Amatorzy a wyczynowcy? „Porównujemy nieporównywalne”

Guido Vroemen, lekarz grupy Roompot-Nederlandse Loterij, mówi w gazecie „Trouw”, że rozciąganie wyników eksperymentu z amatorów na wyczynowców to porównywanie nieporównywalnego.

Dla silników wyczynowców ważny jest każdy detal. Również taki, który silnikom amatorów jest zupełnie obojętny. - Taki amator ma o wiele więcej ograniczeń w wykręcaniu osiągów niż dotlenienie. Może mieć za małą siłę mięśni, żeby wejść na poziom na którym EPO pomaga - mówi Vroemen.

Poza tym, dodaje, doping to nie jest magiczne turbodoładowanie. To pomoc w znoszeniu większych obciążeń na treningach, przesuwaniu granicy, a do tego pomoc w regeneracji. A w wieloetapowym tourze regeneracja jest kluczowa, mówi się nawet, że ten wyścig wygrywa się śpiąc.

„EPO to nie matematyka”. Ale „z muła zrobi konia wyścigowego?”

- Działanie EPO to nie jest matematyka. Na jednych działa lepiej, na innych gorzej. A na efekt trzeba poczekać - mówi Duńczyk Michael Rasmussen, skompromitowany dopingiem lider Tour de France 2007.
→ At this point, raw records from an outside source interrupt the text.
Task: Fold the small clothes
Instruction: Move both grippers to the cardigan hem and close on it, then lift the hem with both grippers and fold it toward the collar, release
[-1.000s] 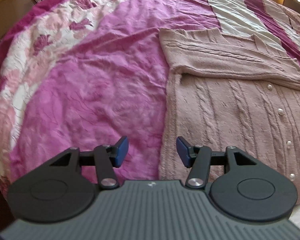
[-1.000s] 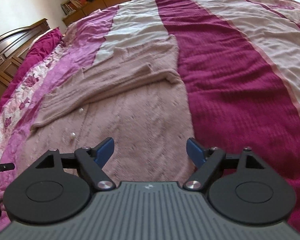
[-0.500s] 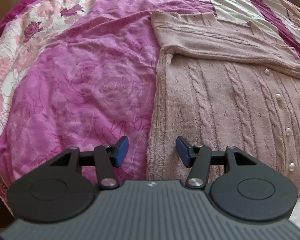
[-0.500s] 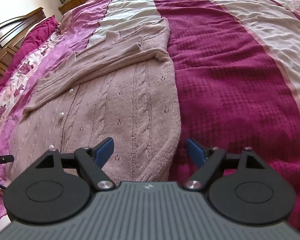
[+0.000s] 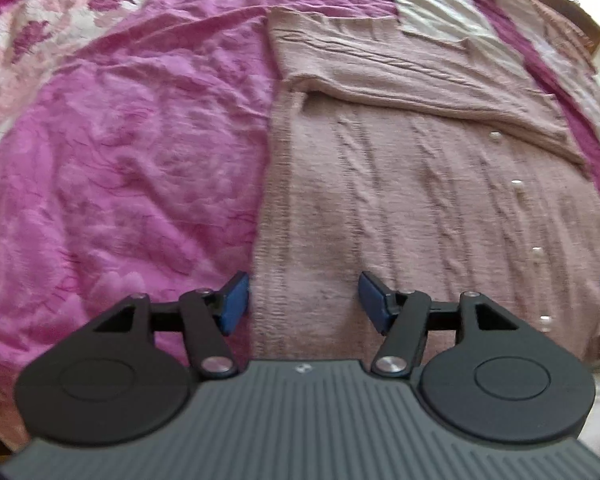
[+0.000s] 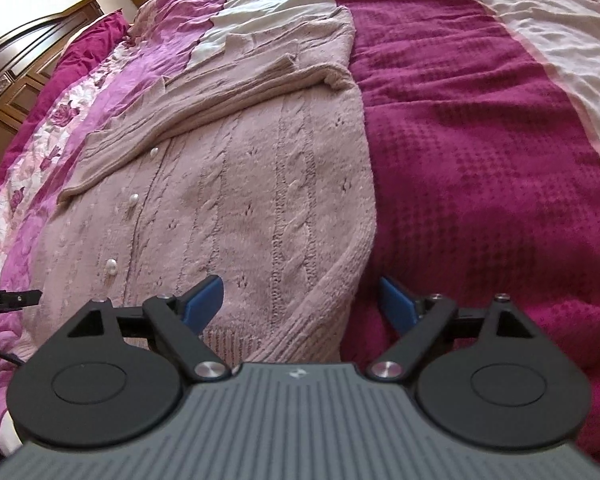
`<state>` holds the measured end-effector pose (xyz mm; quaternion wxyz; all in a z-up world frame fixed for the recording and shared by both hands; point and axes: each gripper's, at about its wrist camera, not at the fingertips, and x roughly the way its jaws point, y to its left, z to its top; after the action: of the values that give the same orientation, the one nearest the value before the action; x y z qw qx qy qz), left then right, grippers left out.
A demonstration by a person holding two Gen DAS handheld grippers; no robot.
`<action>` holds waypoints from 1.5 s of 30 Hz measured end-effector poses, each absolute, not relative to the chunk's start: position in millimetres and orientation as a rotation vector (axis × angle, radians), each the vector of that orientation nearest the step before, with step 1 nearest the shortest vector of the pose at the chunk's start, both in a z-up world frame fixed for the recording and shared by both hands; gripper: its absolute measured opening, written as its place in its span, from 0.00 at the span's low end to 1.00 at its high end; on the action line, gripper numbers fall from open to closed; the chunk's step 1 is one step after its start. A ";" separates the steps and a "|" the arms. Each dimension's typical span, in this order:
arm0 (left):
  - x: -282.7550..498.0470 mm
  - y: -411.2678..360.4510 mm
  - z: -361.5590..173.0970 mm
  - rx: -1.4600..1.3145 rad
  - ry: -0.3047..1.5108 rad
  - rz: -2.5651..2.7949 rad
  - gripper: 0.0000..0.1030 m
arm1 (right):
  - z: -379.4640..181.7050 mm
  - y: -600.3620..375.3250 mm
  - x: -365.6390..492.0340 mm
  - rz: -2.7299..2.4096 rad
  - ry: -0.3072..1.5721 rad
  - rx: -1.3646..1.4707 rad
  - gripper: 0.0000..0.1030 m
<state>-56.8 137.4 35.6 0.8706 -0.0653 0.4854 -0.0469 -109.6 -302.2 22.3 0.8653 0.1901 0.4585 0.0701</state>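
Note:
A dusty-pink cable-knit cardigan (image 5: 428,184) with pearl buttons lies flat on the bed, both sleeves folded across its chest. My left gripper (image 5: 303,300) is open and empty, its jaws straddling the cardigan's lower left hem corner just above the cloth. In the right wrist view the cardigan (image 6: 252,184) fills the left half. My right gripper (image 6: 302,300) is open and empty, its jaws straddling the lower right hem corner, with the right finger over the bedspread.
The bed is covered by a magenta floral spread (image 5: 112,168) on the left and a dark magenta and cream striped spread (image 6: 480,132) on the right. A wooden headboard (image 6: 24,56) and shelves stand at the far left. A black tip of the other gripper (image 6: 8,299) shows at the left edge.
Both grippers have moved down and forward toward the cardigan's bottom hem, each now over a lower corner. Both stayed open. The cardigan has not moved.

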 end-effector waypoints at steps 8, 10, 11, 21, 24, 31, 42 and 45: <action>-48.0 133.2 24.6 -0.178 1.008 -0.141 0.46 | 20.0 -307.4 -108.7 0.173 0.946 0.398 0.64; -46.1 132.9 25.8 -0.209 1.000 -0.164 0.22 | 20.7 -310.8 -108.9 0.169 0.942 0.404 0.48; -46.0 132.9 25.7 -0.232 1.001 -0.176 0.19 | 20.6 -312.9 -108.9 0.166 0.942 0.412 0.40; -52.9 139.3 38.1 -0.314 0.922 -0.179 0.13 | 21.5 -332.6 -109.5 0.253 0.863 0.618 0.10; -53.1 142.6 48.0 -0.354 0.874 -0.181 0.12 | 27.6 -338.6 -107.8 0.278 0.789 0.699 0.10; -40.6 151.7 75.9 -0.454 0.741 -0.151 0.12 | 44.0 -352.2 -87.2 0.267 0.617 0.800 0.09; 20.9 141.6 85.3 -0.505 0.659 -0.050 0.12 | 39.9 -361.7 -26.6 0.157 0.496 0.863 0.09; 40.2 140.4 75.1 -0.514 0.671 -0.012 0.12 | 31.6 -360.4 -13.1 0.101 0.482 0.851 0.09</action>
<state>40.2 140.4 75.1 0.9120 -0.2494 0.3257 -0.0058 -13.1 -360.4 31.6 0.8816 0.4086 0.2313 0.0486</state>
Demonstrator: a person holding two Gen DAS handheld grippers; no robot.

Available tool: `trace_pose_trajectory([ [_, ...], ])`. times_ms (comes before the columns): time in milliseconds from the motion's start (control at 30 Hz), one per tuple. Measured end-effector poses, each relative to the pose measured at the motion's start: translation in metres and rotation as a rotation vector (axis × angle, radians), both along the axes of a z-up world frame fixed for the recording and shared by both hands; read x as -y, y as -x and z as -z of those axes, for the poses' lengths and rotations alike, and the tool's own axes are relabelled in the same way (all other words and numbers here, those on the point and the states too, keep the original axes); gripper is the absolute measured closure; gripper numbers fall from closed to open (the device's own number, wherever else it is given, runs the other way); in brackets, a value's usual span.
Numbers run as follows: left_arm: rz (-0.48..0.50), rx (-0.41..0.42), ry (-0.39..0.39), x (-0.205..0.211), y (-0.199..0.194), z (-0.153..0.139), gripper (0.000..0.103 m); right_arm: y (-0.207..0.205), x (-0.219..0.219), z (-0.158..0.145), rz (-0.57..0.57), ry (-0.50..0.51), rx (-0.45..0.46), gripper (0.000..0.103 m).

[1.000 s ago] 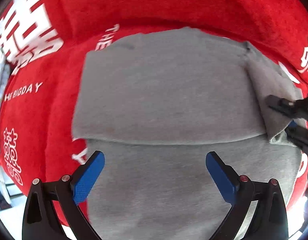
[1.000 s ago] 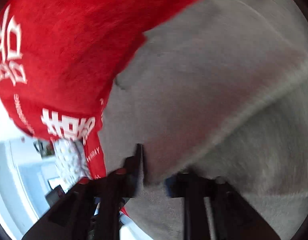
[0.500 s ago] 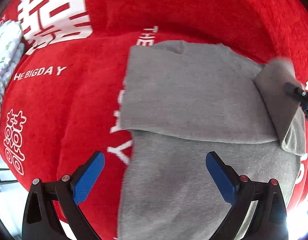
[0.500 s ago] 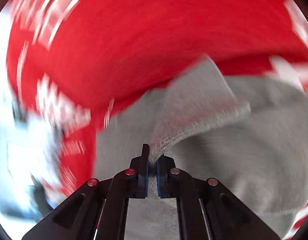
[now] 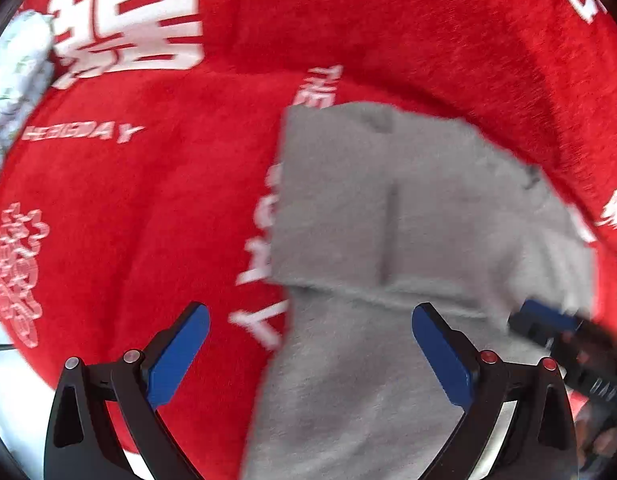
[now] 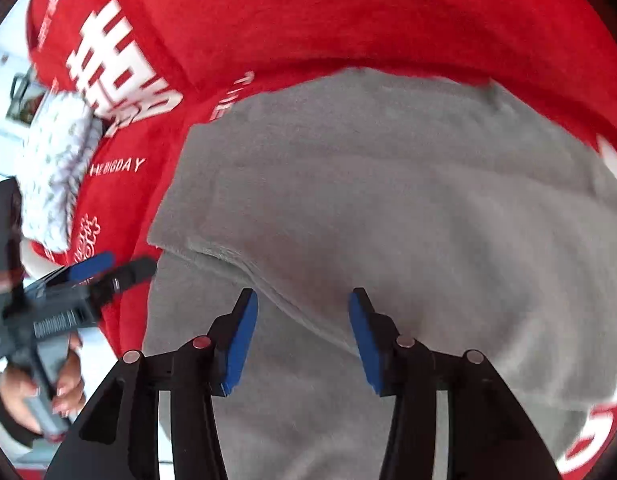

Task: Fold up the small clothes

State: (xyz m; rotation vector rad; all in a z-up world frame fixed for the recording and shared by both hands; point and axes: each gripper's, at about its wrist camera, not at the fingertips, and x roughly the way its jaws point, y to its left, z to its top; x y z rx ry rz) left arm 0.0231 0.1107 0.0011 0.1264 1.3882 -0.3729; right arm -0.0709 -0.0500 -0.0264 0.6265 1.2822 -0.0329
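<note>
My work surface: red plush cover point(image 6: 348, 20) with white printed characters and "THE BIGDAY" lettering, fold ridge across far side. White patterned cloth bundle point(image 6: 56, 168) at my far left edge. Beyond it, pale bright room, small framed picture point(image 6: 24, 100) on wall, blurred. White floor point(image 5: 12, 392) near left.

One grey garment point(image 5: 408, 220), one red cover point(image 5: 148, 200) with white print, two grippers, left point(image 5: 310, 354) and right point(image 6: 302, 340), each with two blue pads, one white patterned cloth point(image 6: 54, 176), perhaps a pillow, one hand point(image 6: 64, 388)
</note>
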Motion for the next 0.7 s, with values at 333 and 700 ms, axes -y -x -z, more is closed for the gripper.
trace_pose_trajectory([
  [333, 0.032, -0.097, 0.064, 0.048, -0.015, 0.029, 0.002, 0.146, 0.118, 0.032, 0.698, -0.294, -0.008, 0.051],
  [700, 0.082, -0.013, -0.087, 0.070, 0.000, 0.038, 0.002, 0.146, 0.156, 0.025, 0.678, -0.172, 0.011, 0.096],
])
- Co daje EPO? Więcej watów, dłuższy trening przy niższym tętnie. A dzięki temu szybszą regenerację. Ale też lepsze spalanie kalorii, co dla górala było fajnym bonusem - mówi Rasmussen. - Jeśli masz naturalnie dość gęstą krew, to efekt nie będzie wielki - mówi Bart Voskamp, kiedyś kolarz TVM, dopingowany w tej grupie. 

- Ale jeśli masz niski hematokryt (wskaźnik gęstości krwi - red.), powiedzmy 37, to EPO zadziała mocno. Z muła zrobi konia wyścigowego - dodaje.
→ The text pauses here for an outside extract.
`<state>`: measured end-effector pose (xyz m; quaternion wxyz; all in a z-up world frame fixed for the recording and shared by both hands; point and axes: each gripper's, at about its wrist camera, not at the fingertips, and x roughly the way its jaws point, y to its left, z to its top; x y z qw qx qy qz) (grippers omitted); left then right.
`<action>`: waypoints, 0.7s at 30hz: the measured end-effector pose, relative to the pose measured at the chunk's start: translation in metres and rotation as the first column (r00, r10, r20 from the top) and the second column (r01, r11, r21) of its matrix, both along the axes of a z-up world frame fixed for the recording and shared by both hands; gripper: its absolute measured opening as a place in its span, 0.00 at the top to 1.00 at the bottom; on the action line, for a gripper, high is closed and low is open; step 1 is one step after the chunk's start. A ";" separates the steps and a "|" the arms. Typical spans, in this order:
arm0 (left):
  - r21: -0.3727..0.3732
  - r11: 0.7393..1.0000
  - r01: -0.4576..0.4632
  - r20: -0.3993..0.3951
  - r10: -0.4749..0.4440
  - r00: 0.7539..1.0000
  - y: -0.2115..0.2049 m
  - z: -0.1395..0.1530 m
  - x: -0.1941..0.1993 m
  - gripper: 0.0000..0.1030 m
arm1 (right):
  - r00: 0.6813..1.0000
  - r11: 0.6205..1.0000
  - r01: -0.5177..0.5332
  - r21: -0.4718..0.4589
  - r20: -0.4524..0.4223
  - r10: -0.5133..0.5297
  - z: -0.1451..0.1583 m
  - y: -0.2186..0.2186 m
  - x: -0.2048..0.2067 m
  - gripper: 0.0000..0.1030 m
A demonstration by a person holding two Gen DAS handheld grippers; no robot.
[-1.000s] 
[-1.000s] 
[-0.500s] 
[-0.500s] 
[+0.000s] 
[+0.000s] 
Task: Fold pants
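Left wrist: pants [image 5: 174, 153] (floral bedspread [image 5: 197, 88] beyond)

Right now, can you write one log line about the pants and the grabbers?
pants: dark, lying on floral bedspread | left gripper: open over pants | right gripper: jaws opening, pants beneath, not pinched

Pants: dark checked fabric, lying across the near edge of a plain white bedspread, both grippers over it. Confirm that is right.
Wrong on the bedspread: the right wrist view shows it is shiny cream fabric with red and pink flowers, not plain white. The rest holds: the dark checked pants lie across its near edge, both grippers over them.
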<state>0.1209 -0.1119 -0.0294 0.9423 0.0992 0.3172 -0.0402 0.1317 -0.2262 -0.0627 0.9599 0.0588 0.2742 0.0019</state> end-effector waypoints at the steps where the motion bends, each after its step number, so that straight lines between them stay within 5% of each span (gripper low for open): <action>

„Nie pomaga? No to szkoda, że mnie zawiesili”

- 37 to bardzo niski poziom hematokrytu. W naszym badaniu takich nie było - odpowiada Voskampowi Joris Rotmans z grupy badawczej z Lejdy. – Nasi uczestnicy mieli przeciętnie hematokryt 43. Po podaniu EPO wzrastał im do 50. Poważna zmiana. Ale w czasie wspinaczki na Mont Ventoux nie pomogła – mówi.
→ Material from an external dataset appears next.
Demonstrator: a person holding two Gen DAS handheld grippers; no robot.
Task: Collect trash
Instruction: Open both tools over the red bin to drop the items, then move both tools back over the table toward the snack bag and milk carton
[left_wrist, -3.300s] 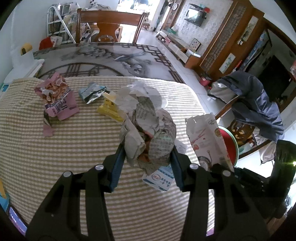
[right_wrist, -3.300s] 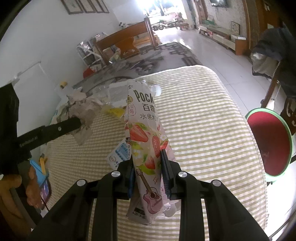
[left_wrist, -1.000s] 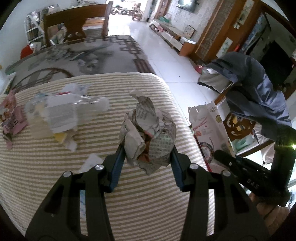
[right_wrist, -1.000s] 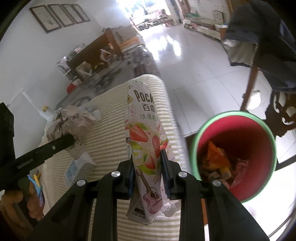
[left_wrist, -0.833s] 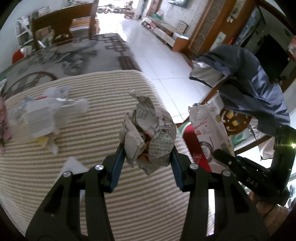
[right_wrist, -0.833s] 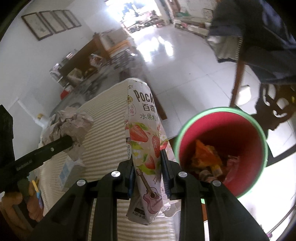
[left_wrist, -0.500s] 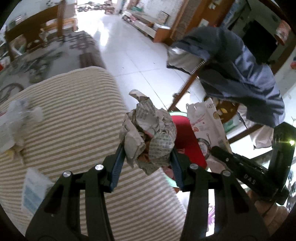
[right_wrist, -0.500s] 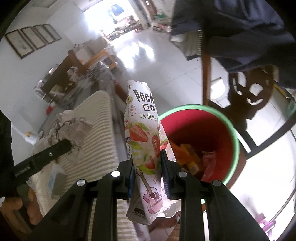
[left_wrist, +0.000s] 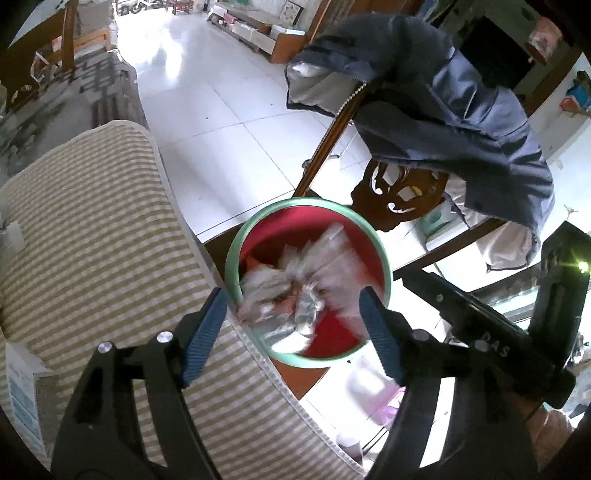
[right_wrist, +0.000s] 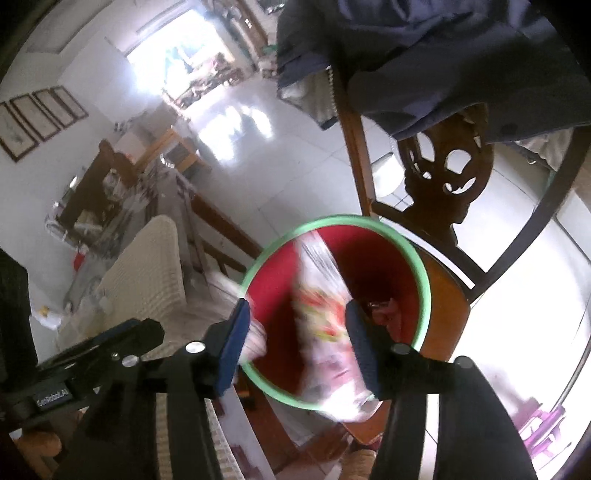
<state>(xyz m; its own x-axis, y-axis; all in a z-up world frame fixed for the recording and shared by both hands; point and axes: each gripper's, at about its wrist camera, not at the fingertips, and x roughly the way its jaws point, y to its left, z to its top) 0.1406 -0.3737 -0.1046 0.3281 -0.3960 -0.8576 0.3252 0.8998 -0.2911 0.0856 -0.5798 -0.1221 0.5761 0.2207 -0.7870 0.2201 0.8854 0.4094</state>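
The paper wad (left_wrist: 295, 295) and snack bag (right_wrist: 328, 321) had dropped, blurred, over the bin (left_wrist: 236, 254) at frame centre as the left tool (left_wrist: 291, 325) and right tool (right_wrist: 295, 332) had just been opening, now wide and empty.

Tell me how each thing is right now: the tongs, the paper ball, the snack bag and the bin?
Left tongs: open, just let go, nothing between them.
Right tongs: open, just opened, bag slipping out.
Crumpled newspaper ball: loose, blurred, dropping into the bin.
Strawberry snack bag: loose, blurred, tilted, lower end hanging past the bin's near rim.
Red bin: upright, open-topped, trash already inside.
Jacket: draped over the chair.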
- EPO nie pomaga? No to szkoda, że mnie zawiesili na dwa lata. Bez żartów: działa, widziałem to. Widziałem, jak moi koledzy z Holandii nagle w połowie lat 90. zaczęli być deklasowani przez przeciętnych Włochów, bo tamci już brali EPO - mówi Michael Boogerd. - Jeśli weźmiesz, a przestaniesz trenować, to na pewno nie zadziała. Ale gdy podkręcisz trening, to się przekonasz, jak działa. A poza tym to jest lek, który zmęczone ciało zmienia w wypoczęte - mówi Rudi Kemna, jeden z pierwszych holenderskich kolarzy złapanych na szprycowaniu się.

Kto tu jest frajerem?

- Ale my nie przekonujemy, że wiemy, jak EPO działa na profesjonalistów, jadących na poziomie Tour de France. Bo tego nie badaliśmy. My po prostu ustaliliśmy, że EPO ma wpływ na dobrze wytrenowanych amatorów, jeśli się zrywają do szybkiego, krótkiego wysiłku. Ale jeśli robią wysiłek wielogodzinny, nie ma efektu – odpowiada Herman Ram.

W całej tej dyskusji umknęła jak do tej pory jedna sprawa: doping nie jest tylko problemem sportu zawodowego.

Doping to rak toczący coraz szybciej sport amatorski. Niektórzy uważają nawet, że to plaga groźniejsza wśród amatorów niż zawodowców. Przestrogi, że zrobią sobie krzywdę, nieuczciwych amatorów nie odstraszają. Może lepiej podziała na nich argument naukowy z Lejdy: że szkoda ryzyka, czasu i pieniędzy,  bo na tym poziomie nie ten, kto nie bierze EPO może być frajerem, ale szprycer.